* **Task brief**: In the copy you make of the entries, no picture should appear, and every word must match.

*** Opening The records ***

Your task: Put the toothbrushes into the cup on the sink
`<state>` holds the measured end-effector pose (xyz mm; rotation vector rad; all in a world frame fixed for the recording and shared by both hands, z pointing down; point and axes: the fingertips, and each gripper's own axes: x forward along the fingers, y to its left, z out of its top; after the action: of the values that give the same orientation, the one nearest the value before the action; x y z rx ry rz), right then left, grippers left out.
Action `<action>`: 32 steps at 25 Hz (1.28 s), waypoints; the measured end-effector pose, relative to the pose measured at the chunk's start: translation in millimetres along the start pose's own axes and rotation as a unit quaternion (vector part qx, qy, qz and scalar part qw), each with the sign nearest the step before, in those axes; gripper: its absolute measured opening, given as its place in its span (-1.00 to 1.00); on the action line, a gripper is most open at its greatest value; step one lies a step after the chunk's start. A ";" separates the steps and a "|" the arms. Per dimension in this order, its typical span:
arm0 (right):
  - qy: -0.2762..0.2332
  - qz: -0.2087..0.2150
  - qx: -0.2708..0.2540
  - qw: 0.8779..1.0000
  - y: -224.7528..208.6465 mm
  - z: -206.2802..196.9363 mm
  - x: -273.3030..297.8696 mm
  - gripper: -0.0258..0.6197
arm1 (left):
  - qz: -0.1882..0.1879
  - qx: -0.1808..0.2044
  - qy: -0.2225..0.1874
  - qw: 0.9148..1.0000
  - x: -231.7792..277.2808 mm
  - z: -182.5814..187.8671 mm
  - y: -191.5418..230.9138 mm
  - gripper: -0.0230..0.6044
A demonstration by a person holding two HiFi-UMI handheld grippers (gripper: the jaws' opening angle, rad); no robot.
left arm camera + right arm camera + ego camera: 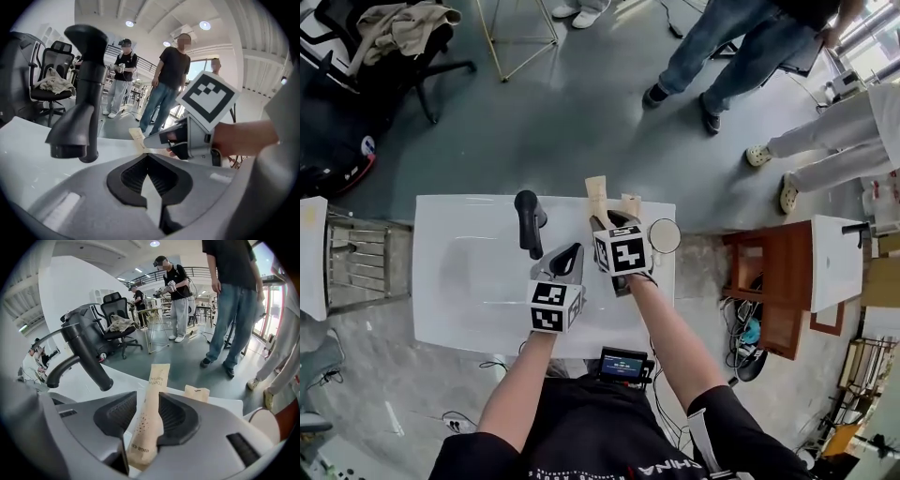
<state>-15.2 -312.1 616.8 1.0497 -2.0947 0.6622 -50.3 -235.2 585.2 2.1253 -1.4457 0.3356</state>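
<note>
R gripper [612,221] is hanging wide, wrapped toothbrush [152,399] sitting between the jaws, looking loose, long axis running straight ahead toward the sink [469,272] far edge. Just to its right the cup [664,235] is standing, so R hand's nearer. 2nd wrapped toothbrush [630,204] is lying just beyond. L gripper [149,176] is sitting pinched together, empty, near the faucet [528,220], which isn't blocking anything.
</note>
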 end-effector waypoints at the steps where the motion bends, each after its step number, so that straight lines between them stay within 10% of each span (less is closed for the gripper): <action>1: 0.003 -0.001 -0.003 1.000 -0.4 -1.1 4.3 -0.44 | 0.001 0.003 0.002 1.000 0.6 -3.3 0.7 -0.92; 17: 0.032 -0.012 -0.003 0.999 -5.7 -4.3 23.6 -0.81 | -0.015 -0.002 0.013 1.000 1.7 -15.6 4.7 -0.92; 32: -0.069 -0.005 0.015 0.997 1.1 25.4 -47.4 -0.85 | -0.037 0.024 -0.009 0.999 -11.3 8.6 -12.2 -0.92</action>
<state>-4.6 -306.5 564.4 1.1510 -2.2029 0.6348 -44.4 -227.8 569.1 2.2187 -1.3777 0.3266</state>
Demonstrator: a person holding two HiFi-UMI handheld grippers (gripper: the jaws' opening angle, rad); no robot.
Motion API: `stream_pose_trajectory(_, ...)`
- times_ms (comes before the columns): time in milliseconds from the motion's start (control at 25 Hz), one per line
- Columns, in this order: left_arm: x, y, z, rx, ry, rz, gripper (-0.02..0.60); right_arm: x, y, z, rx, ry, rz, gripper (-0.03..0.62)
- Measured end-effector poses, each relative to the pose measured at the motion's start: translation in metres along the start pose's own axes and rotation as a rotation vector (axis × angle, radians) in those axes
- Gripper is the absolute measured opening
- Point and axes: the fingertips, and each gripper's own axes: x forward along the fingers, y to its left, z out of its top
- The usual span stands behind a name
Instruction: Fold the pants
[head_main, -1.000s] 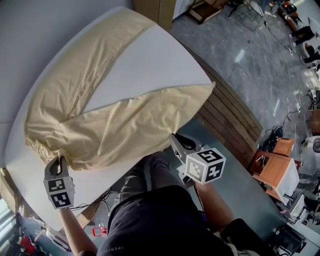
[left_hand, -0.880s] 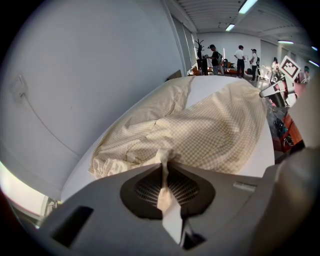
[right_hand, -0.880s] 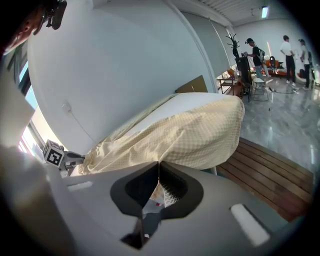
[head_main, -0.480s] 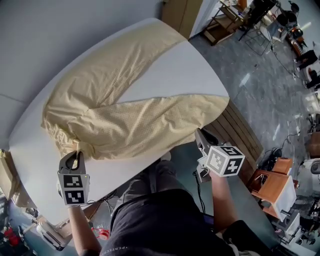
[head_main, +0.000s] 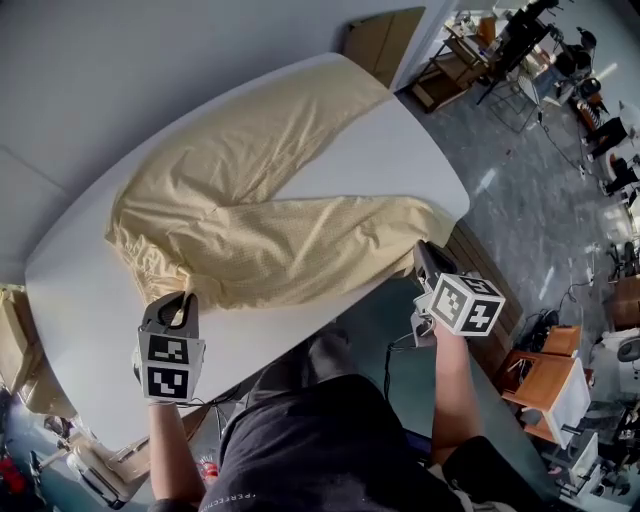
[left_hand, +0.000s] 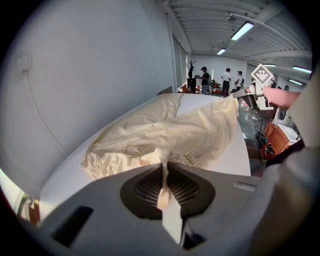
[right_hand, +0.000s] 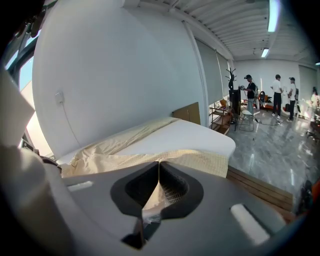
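Both grippers clamped shut on pants, spread in a V on white table.
Left gripper pinching bunched waistband; right gripper pinching near leg's hem. Near table edge hidden behind torso.

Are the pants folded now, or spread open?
Spread, not folded: the pants lie on the table, both legs apart in a V, neither laid over the other.

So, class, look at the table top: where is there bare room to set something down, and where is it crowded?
Free: the white wedge of table between the two legs of the pants, and the corner left of the waistband. Crowded: the near edge, where the left hand-held gripper and right hand-held gripper pinch the cloth.
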Motion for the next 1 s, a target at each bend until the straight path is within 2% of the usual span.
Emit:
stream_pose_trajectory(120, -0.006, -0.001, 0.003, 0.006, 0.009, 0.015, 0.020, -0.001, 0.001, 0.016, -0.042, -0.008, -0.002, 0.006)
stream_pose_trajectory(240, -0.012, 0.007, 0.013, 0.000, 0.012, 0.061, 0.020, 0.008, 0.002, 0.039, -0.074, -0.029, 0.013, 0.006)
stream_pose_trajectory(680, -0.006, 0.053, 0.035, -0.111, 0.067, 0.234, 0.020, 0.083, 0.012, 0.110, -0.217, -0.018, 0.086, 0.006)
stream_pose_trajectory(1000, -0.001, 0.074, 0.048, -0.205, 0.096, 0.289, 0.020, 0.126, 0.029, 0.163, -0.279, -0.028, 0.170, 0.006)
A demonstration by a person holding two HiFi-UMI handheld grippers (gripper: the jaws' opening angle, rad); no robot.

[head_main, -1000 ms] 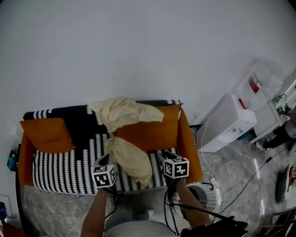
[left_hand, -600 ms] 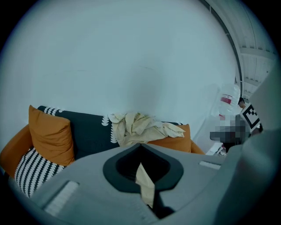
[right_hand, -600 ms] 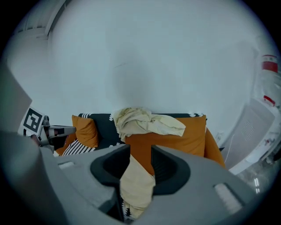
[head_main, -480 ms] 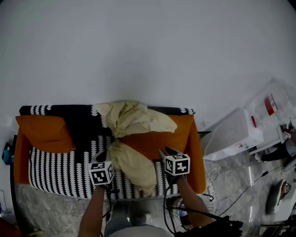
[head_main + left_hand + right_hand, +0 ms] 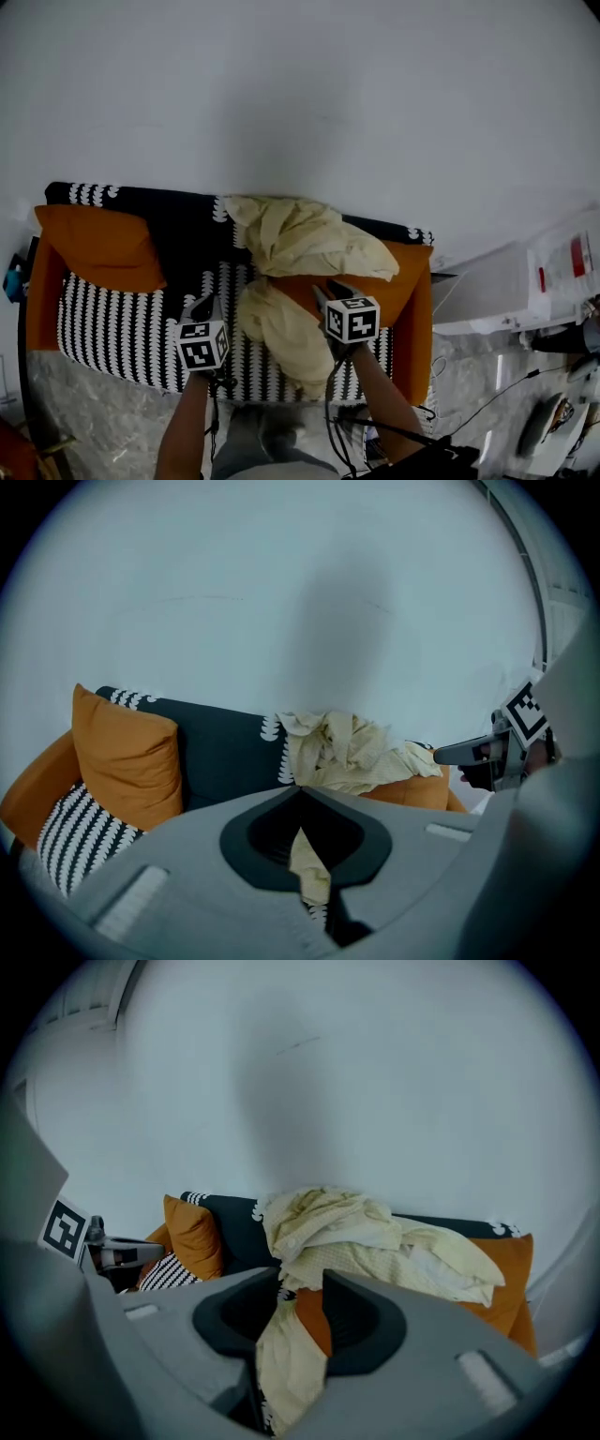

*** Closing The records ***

* **Solution below**:
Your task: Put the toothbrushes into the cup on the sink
`<state>` holds the measured end-effector pose (xyz mm; rotation vector rad; all in a world frame fixed for the recording and shared by both hands, z pointing down; point and axes: the fingertips, and each gripper's own axes: x forward along the fingers, y to its left, z out of its top; after the action: of the values that give the same orientation, the one nearest the value before the action; x y z rx ry rz), right then left, grippers left out.
Action `<action>`: 32 steps at 25 Hz (1.28 s), waypoints; the measured end-effector pose, relative to the pose measured at the chunk's start: translation in millimetres along the start pose's own axes and rotation as a unit quaternion (vector part qx, qy, qz and scalar part qw), each with the sign nearest the step before, in those axes; gripper: its absolute measured opening, given as its place in its span (-1.00 to 1.00); on the action line, a gripper is most open at its greatest value; step one lies a step after the chunk's start. A ";" separates the steps and a "|" the arms. Per dimension in this order, its typical span:
arm0 (right):
  - qy: -0.2762..0.2332
  - qz: -0.2087..0.2150
  - qx: -0.2708..0.2540
  - qw: 0.8779..1.0000
  - y: -224.7528..208.6465 mm
  - z: -206.2802..196.9363 mm
  - x: -273.3030..297.8696 mm
  - gripper: -0.0258..0.6197
arm1 (left):
  - qz: -0.1882..0.1879
  - qx: -0.1808..0.2044
  - qy: -0.2225..0.1874
  - qw: 0.9148..1.0000
  - x: -231.7792..277.2808 mm
  - z: -182.5814..187.8671 mm
  - y: -191.5418..230.9138 mm
  - gripper: -0.0230..0.6044
A demonstration by a person holding two HiFi-UMI handheld grippers (gripper: the jaws' opening angle, rad); no robot.
left arm camera + right arm camera + ego camera: 
<state>-15.2 -312.1 616.8 1.0497 -2.0947 0.6622 -50.3 -235.2 585.2 2.1253 -1.4457 0.3356</state>
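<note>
R gripper [612,221] is hanging wide, wrapped toothbrush [152,399] sitting between the jaws, looking loose, long axis running straight ahead toward the sink [469,272] far edge. Just to its right the cup [664,235] is standing, so R hand's nearer. 2nd wrapped toothbrush [630,204] is lying just beyond. L gripper [149,176] is sitting pinched together, empty, near the faucet [528,220], which isn't blocking anything.
</note>
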 end-effector waypoints at the steps where the motion bends, each after its step number, so that straight lines between them stay within 10% of each span (less is closed for the gripper): <action>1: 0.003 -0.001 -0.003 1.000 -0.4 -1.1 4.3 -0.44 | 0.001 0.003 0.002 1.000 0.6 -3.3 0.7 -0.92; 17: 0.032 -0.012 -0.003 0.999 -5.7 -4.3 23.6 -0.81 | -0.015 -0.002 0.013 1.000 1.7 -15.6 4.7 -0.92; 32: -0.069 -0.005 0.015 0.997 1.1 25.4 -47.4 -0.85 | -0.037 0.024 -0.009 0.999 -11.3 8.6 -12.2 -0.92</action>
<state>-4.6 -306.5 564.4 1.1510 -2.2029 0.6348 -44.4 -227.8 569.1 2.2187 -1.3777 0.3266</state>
Demonstrator: a person holding two HiFi-UMI handheld grippers (gripper: the jaws' opening angle, rad); no robot.
Motion API: `stream_pose_trajectory(_, ...)`
- times_ms (comes before the columns): time in milliseconds from the motion's start (control at 25 Hz), one per line
- Columns, in this order: left_arm: x, y, z, rx, ry, rz, gripper (-0.02..0.60); right_arm: x, y, z, rx, ry, rz, gripper (-0.03..0.62)
- Measured end-effector poses, each relative to the pose measured at the motion's start: translation in metres along the start pose's own axes and rotation as a rotation vector (axis × angle, radians) in those axes
- Gripper is the absolute measured opening
- Point and axes: the fingertips, and each gripper's own axes: x forward along the fingers, y to its left, z out of its top
- The usual span stands behind a name
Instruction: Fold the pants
[head_main, -1.000s] 
[left_hand, -0.880s] 
[right_hand, -0.880s] 
[head_main, -0.480s] 
[head_main, +0.000s] 
[left_hand, +0.000s] 
[right_hand, +0.000s] 
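Both grippers clamped shut on pants, spread in a V on white table.
Left gripper pinching bunched waistband; right gripper pinching near leg's hem. Near table edge hidden behind torso.

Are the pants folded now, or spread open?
Spread, not folded: the pants lie on the table, both legs apart in a V, neither laid over the other.

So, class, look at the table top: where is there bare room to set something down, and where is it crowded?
Free: the white wedge of table between the two legs of the pants, and the corner left of the waistband. Crowded: the near edge, where the left hand-held gripper and right hand-held gripper pinch the cloth.
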Motion for the next 1 s, a target at each bend until the straight path is within 2% of the usual span.
Emit:
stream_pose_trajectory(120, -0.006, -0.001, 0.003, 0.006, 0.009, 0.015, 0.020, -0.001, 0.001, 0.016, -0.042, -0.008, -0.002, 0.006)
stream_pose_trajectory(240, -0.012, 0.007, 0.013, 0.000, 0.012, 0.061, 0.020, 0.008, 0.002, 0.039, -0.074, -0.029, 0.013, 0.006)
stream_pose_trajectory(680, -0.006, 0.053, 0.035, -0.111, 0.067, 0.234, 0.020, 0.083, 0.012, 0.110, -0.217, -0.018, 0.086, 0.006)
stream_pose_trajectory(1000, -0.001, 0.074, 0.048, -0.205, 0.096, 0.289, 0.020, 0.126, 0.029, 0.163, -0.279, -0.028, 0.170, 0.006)
A demonstration by a person holding two HiFi-UMI handheld grippers (gripper: the jaws' opening angle, rad); no robot.

[head_main, -1000 ms] 
[left_hand, -600 ms] 
[right_hand, -600 ms] 
[head_main, -480 ms] 
[head_main + left_hand + right_hand, +0 ms] 

This exercise has nothing more to it.